Dive Brief:
- One-third of housing experts surveyed by Zillow said they believed San Francisco is in a housing market bubble, and 20% said they believed the Bay Area would reach bubble levels in 2016.
- Housing experts also referenced New York, Houston, Los Angeles, Seattle and San Diego as possibly at risk of a housing bubble — or an area where home price overvaluation growth will soon pop and put homeowners at risk — but San Francisco led the pack by far.
- In Zillow's Home Price Expectations Survey, respondents also predicted home price growth would slightly level off in the coming years. On average, experts estimated an annual rise of 3.9% in home prices, and a 3% gain over the next five years. That pace would result in the median value of U.S. homes at $215,000 by the end of 2020.
Dive Insight:
Although it is no surprise San Francisco is leading concerns about an impending snap-back in price growth, the fact that housing experts are now willing to use the word "bubble" raises new worries.
Warning signs of a possible housing market cooldown in the Bay Area began in August of this year, when Zillow reported signs the area's home values starting to slightly slip, according to the Silicon Valley Business Journal.
Then in November, Paragon Real Estate Group’s November market report indicated the San Francisco luxury home market might finally be "cooling" after the feverish buying it saw in the spring.

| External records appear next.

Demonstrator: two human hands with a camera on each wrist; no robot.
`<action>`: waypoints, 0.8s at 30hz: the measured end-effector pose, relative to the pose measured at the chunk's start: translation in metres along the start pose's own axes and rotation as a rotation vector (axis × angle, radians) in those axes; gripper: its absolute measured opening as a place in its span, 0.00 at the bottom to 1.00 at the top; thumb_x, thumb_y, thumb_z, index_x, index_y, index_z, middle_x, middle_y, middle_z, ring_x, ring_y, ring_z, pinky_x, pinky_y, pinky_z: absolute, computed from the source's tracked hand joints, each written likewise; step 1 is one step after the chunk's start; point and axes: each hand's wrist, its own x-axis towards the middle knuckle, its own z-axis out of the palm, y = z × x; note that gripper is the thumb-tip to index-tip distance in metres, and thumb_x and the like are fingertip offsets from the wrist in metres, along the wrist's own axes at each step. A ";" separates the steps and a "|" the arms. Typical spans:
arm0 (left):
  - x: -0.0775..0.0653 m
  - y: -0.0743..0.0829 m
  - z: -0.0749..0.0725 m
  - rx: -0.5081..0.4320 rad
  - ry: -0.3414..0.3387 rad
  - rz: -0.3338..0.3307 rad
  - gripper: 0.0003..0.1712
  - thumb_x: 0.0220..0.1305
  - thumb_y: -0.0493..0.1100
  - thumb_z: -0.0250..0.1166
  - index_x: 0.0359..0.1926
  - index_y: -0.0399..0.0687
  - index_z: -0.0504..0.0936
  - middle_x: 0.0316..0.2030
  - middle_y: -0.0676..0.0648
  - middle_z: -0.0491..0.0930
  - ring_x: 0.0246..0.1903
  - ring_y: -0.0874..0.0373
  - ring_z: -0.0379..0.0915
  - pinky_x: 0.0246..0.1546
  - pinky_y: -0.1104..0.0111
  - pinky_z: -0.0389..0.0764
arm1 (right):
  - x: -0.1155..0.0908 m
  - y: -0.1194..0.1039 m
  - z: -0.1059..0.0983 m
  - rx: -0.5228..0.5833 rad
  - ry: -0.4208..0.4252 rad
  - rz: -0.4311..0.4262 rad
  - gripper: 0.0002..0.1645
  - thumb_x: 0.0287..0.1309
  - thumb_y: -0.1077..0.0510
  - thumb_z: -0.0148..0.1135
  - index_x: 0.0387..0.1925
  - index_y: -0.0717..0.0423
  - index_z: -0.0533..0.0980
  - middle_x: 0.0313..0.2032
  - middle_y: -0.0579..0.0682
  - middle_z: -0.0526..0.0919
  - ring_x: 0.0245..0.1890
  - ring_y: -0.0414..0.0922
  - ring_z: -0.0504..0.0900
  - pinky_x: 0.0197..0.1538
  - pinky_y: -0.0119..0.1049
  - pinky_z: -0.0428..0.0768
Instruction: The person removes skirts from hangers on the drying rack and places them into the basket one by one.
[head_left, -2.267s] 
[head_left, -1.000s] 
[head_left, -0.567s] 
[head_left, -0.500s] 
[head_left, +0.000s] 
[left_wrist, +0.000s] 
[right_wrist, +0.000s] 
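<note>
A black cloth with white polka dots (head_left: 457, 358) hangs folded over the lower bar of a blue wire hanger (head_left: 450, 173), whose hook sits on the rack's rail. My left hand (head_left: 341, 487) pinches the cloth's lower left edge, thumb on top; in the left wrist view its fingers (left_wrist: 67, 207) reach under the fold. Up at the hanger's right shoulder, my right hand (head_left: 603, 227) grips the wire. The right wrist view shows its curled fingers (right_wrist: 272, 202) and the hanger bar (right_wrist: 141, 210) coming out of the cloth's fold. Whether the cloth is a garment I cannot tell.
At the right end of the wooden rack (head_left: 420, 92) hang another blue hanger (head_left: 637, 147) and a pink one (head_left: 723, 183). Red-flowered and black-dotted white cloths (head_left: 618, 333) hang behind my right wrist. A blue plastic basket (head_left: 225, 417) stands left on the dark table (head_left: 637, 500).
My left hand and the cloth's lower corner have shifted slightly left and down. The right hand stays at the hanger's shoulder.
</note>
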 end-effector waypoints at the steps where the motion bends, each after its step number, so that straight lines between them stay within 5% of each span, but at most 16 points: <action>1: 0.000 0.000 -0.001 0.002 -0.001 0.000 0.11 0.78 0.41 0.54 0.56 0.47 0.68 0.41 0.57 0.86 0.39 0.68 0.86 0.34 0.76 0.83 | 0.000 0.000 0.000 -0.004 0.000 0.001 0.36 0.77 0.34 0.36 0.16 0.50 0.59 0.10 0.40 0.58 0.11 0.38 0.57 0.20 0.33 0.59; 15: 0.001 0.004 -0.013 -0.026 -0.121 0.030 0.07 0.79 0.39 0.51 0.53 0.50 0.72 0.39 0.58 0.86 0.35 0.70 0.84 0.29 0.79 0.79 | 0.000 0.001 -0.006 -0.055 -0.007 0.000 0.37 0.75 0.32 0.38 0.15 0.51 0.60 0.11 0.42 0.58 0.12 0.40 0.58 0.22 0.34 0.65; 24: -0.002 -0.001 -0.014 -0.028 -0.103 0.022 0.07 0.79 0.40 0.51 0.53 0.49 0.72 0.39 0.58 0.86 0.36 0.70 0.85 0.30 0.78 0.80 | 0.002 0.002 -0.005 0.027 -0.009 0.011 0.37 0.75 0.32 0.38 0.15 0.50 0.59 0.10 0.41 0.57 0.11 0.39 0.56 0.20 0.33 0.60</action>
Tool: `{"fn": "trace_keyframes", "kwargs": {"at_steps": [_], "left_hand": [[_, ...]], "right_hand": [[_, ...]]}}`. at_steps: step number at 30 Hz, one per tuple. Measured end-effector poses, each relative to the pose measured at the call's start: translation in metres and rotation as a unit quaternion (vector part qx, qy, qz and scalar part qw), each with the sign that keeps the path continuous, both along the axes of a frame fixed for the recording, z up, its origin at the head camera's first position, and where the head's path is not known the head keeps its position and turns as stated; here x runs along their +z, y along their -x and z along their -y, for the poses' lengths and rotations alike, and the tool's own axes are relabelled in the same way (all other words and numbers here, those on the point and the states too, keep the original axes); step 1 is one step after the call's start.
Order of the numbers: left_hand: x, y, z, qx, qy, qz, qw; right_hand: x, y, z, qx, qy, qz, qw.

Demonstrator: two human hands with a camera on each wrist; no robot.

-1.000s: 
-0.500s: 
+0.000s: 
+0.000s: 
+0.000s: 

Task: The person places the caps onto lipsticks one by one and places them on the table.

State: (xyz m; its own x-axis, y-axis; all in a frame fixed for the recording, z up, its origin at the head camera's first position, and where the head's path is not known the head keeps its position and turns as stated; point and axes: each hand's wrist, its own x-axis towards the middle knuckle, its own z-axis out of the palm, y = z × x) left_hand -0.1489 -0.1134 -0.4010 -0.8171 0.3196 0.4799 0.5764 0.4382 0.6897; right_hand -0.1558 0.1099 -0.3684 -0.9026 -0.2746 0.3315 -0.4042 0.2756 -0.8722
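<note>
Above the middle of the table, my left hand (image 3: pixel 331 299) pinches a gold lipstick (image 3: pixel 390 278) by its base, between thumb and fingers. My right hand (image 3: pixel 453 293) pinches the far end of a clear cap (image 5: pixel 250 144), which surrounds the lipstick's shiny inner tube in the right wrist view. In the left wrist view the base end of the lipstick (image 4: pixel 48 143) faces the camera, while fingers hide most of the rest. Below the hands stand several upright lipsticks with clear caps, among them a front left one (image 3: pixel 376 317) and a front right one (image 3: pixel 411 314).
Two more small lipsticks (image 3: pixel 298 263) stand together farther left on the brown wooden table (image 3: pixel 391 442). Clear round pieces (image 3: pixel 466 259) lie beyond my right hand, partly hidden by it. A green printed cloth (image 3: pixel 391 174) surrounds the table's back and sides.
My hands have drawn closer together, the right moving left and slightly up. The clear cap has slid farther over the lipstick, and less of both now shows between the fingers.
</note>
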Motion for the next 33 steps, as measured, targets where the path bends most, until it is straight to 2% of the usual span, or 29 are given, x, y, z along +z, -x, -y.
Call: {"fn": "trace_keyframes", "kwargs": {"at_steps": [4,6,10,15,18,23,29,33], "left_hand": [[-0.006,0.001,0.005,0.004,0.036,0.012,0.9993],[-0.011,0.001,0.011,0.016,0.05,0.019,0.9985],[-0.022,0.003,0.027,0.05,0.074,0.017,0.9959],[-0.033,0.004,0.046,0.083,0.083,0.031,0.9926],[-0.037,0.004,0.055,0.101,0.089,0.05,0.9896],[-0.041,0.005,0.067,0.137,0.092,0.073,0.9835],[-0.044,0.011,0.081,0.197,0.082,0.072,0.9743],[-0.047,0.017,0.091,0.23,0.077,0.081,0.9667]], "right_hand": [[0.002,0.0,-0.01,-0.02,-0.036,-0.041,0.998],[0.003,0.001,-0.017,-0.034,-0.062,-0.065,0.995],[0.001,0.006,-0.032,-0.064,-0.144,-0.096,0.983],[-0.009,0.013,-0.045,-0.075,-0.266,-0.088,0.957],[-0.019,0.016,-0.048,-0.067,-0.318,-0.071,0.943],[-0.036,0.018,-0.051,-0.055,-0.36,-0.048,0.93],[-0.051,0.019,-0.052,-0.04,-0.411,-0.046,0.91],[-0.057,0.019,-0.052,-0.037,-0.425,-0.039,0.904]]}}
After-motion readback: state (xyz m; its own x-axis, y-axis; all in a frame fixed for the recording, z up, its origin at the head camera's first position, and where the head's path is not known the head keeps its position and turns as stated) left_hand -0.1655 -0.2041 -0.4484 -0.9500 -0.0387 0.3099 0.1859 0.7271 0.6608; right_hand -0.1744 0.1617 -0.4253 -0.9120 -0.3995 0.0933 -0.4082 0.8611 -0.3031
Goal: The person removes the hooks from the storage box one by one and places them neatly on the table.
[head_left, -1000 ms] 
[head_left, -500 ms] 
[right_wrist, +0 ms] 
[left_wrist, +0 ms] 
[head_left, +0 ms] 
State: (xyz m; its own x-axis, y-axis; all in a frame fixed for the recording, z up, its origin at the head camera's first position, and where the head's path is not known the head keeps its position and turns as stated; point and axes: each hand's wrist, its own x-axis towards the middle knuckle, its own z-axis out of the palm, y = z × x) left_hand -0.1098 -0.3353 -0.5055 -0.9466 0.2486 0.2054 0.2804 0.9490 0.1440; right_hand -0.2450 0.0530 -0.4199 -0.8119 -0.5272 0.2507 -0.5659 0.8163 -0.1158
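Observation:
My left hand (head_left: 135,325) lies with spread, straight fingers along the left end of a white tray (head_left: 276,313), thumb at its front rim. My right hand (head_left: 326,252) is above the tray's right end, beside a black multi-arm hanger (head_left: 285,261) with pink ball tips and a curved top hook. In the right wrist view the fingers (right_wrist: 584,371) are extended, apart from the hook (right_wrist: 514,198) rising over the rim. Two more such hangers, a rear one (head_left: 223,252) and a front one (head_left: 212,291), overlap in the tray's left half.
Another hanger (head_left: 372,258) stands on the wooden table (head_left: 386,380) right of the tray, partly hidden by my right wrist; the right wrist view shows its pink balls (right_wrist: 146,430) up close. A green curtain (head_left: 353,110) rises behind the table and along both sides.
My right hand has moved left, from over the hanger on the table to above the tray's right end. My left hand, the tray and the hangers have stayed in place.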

Other real estate analysts have predicted a slowdown in the Bay Area real estate market due to the pullback in the IPO market and a nationwide deceleration of home appreciation.
Still, despite the heightened buzz of a possible housing bubble, industry experts were quick to caution that the current situation is not nearly as dire as the pre-Recession housing bubble, which sent homebuilders and buyers reeling for years.
"It’s significant that some experts are starting to worry about bubble conditions, but in my opinion, there’s no real danger of a severe crash like the one we all remember from the last decade," Zillow Chief Economist Svenja Gudell said in a release.